I watch movies to see things happen, not to see characters who deal with the consequences of things that happened before the events of the film. I want to see the movie of Bob actually living his double life, not simply the fallout of being discovered. That would be fine at the end of a movie, after it's been at least somewhat established that these characters are worth caring about. But A Good Marriage starts with an ending, stretching and stretching it into a feature length running time.


This is becoming a trend in movies and TV, and I don't think it's good. We're given stories dealing with the fallout of interesting events that happened before the movies starts, or we're shown origin stories of characters who will be interesting later. It seems increasingly rare to be right in the thick of things.

This is very much Joan Allen's movie, which is great. I'm all for the Joan Allen resurgence, and think she deserves an Emmy for her role in Netflix's final season of The Killing. And she is very good here. But we just don't know enough about her Darcy to be all that invested in her journey of discovering her husband's crimes. Even Bob feels slightly drawn, little more than a recurring cameo.

The title comes from a speech their daughter Petra (Kristen Connolly) gives at their 25th anniversary party that starts things off, that they achieved the rarest thing in the world--a good marriage. We're told that they had one, of course, not shown. Is that too much to ask?

Kristen Connolly's involvement was what tipped me into Yes for renting this (along with the similarly enchanting Cara Buono). Kristen Connolly and Cara Buono, the two TV actresses that possibly more than any others in recent years stole everyone's hearts as Christina Gallagher and Dr. Faye Miller, in the same indie horror movie?
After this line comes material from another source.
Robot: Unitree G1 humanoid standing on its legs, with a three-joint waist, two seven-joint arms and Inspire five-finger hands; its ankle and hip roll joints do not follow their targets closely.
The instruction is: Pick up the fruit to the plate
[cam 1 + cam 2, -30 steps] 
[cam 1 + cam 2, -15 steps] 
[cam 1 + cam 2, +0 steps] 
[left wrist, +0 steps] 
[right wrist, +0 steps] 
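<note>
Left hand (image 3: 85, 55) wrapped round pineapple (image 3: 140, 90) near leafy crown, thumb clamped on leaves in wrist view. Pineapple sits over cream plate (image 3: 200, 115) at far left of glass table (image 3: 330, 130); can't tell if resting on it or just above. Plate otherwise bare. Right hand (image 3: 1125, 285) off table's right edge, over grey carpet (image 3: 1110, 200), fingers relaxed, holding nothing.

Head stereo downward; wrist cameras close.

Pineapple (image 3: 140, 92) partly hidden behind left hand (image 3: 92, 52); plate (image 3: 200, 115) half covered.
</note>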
Sign me up.

Unfortunately, this is where another disappointing movie trend  kicks in--having appealing actors and actresses credited in the film, but who make little more than extended cameos. Connolly and Buono have a combined five minutes of screen time between them--maybe. There's simply no room for them when we have to watch Darcy shuffle around her house in a catatonic daze in scene after scene. I actually missed the ascendent Mike O'Malley's name in the credits and was pleasantly surprised when he made a very brief speech at the opening anniversary party. Of course--we never see him again.

Stephen King's A Good Marriage might make for a perfectly fine short story, but it doesn't feel like much of a movie.